_EXERCISE DIRECTIONS_: Two lines in the listing below mark the span: one contains "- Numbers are" and one contains "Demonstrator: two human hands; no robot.". Reproduce both of them and everything between, exactly.

_SOURCE INFORMATION_:

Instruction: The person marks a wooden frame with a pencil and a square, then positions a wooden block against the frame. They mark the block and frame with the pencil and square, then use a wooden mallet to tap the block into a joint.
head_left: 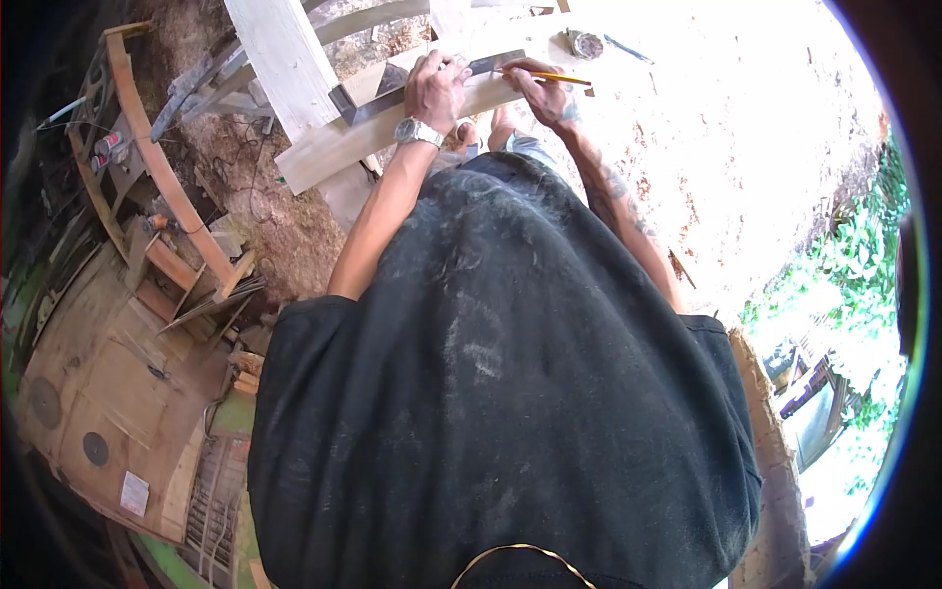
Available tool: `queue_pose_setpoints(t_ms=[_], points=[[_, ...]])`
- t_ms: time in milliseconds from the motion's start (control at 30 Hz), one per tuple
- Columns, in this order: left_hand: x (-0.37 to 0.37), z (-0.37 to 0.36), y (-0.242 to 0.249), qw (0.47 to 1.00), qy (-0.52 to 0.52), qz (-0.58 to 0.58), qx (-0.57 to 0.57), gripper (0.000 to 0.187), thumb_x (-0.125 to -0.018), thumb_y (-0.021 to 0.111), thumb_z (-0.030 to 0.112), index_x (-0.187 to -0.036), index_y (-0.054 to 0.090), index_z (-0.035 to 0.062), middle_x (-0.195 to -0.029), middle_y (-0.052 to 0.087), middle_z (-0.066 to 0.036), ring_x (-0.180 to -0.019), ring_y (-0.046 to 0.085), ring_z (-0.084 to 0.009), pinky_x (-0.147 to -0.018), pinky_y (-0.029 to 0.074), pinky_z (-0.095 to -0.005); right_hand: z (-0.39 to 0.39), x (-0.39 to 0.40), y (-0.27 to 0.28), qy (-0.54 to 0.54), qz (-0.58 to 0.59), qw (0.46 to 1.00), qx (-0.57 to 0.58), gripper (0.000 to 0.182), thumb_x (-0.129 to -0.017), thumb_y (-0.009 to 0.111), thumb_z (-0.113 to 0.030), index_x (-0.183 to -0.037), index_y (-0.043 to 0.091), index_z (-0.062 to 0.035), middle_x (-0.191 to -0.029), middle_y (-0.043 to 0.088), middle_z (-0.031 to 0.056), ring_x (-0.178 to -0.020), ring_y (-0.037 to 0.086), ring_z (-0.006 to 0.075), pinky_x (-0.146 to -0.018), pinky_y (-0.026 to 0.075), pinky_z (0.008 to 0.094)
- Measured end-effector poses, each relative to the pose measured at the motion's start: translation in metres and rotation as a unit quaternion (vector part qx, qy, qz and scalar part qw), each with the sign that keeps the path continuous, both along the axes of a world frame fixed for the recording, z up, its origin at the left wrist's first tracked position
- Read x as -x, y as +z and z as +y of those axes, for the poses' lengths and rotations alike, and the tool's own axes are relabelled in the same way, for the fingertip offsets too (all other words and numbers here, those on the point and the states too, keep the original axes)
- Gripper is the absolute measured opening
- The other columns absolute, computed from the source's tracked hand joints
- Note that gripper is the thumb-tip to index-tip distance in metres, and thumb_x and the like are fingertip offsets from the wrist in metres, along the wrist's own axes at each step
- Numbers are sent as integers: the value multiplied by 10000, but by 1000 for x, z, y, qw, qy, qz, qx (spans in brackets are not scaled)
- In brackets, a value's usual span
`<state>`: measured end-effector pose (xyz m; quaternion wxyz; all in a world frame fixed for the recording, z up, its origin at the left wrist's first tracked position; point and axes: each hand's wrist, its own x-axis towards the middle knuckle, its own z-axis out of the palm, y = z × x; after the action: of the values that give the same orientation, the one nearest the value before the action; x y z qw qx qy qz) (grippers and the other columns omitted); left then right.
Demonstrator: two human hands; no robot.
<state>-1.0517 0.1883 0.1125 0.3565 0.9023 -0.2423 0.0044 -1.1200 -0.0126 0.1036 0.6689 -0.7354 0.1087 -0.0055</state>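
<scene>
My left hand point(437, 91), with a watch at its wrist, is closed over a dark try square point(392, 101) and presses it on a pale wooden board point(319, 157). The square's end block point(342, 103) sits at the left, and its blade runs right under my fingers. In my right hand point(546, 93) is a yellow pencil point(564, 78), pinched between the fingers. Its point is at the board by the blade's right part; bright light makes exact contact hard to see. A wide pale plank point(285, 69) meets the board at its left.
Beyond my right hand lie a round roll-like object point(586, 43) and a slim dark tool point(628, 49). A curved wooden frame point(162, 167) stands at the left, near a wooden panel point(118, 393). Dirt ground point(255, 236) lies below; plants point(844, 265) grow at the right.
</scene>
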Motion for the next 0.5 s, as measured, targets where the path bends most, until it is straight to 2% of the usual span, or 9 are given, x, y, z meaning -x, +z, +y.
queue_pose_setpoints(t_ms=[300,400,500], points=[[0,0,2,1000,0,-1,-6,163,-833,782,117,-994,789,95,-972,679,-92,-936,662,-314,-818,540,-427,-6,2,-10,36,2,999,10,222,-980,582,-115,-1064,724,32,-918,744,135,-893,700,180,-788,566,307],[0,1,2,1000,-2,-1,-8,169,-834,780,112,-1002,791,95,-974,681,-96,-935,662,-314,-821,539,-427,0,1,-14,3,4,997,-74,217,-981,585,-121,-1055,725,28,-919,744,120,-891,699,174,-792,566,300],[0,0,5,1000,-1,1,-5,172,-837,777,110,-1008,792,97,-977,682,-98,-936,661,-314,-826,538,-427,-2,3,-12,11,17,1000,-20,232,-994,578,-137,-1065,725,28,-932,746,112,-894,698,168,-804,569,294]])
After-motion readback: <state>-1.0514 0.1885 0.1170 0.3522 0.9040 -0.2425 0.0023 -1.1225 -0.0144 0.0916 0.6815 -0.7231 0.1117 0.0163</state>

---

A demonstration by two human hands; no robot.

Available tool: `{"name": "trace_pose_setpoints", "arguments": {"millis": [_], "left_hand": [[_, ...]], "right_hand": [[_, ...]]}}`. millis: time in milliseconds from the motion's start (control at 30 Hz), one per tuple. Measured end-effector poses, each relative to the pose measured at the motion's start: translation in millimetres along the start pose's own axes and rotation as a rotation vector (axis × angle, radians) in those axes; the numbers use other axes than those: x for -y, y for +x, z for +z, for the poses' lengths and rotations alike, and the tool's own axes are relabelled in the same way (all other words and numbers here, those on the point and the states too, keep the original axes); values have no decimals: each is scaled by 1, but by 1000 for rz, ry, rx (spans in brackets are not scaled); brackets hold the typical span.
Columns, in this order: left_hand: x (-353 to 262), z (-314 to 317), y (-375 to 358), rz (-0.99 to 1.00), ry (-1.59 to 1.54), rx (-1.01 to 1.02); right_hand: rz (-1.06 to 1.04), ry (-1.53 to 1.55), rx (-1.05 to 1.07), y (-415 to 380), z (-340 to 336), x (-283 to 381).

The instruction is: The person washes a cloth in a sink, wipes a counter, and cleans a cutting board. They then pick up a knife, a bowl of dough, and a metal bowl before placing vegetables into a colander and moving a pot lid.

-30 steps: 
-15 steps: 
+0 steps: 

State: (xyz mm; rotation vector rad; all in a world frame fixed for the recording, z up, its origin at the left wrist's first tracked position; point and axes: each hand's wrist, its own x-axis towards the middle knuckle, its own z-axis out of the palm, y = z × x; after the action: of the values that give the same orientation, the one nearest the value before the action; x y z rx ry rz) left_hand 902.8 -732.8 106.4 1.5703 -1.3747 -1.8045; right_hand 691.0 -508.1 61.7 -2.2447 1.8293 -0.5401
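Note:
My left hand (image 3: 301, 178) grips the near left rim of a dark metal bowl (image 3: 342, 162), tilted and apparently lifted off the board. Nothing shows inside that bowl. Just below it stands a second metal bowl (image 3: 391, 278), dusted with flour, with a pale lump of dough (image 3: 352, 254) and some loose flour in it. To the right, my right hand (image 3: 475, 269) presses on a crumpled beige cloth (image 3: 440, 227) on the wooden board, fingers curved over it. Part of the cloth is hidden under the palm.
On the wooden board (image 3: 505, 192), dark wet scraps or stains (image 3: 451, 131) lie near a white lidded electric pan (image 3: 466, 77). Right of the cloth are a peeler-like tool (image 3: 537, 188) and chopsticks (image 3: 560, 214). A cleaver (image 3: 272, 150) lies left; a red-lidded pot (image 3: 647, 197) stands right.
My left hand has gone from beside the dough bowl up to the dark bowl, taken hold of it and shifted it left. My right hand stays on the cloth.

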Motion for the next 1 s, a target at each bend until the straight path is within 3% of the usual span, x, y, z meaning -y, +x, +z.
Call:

_SOLUTION FOR THIS PROBLEM_:
- Numbers are sent as integers: the value multiplied by 10000, but by 1000 for x, z, y, qw, qy, qz, qx (spans in brackets are not scaled)
- In brackets, a value's usual span
`<state>`: measured end-effector pose (xyz m; quaternion wxyz; all in a world frame fixed for the recording, z up, its origin at the left wrist's first tracked position; point and axes: each hand's wrist, its own x-axis towards the middle knuckle, its own z-axis out of the palm, y = z × x; after the action: of the values that give the same orientation, the one nearest the value before the action; x y z qw qx qy qz) (grippers and the other columns omitted); left then right.
Demonstrator: two human hands; no robot.

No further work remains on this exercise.